Treatments and Transforms
In a CDS, a "treatment" is any processing step applied to data as it crosses a security boundary. A single transfer might pass through a dozen different treatments -- each one checking for a different category of risk, each one preparing the data for the next stage.
The NCSC compares this to airport security: multiple sequential checks, where each prepares the data for the next. Assurance is not gained at a single point but through the pipeline.
The Treatment Pipeline
Data entering or leaving a security domain passes through a chain of treatments. The chain is directional -- different treatments apply to import flows (low-to-high) versus export flows (high-to-low) -- and it is ordered so that each stage can trust the output of the previous one.

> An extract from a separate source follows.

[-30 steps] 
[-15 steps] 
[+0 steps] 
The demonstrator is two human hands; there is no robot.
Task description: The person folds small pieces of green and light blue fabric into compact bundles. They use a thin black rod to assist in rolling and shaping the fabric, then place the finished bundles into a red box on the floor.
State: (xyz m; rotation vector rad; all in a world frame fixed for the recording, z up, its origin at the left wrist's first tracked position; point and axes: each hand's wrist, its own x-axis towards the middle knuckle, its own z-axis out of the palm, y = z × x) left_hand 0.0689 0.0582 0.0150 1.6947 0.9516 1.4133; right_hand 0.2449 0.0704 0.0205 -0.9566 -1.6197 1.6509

Import Pipeline (Low-to-High)
The primary concern is integrity: preventing malware, exploits, and corrupted content from entering the trusted domain.
- Transformation (untrusted side) -- convert complex formats to simpler, verifiable ones
- Protocol break and flow control -- terminate the connection, pass payload via simplified protocol
- Verification (trusted side) -- syntactic and semantic checks on the now-simple content
The NCSC places the transformation engine on the untrusted side because "we assume that the transformation engine could be compromised." Complex, vulnerable parsing happens where compromise is least damaging.
Export Pipeline (High-to-Low)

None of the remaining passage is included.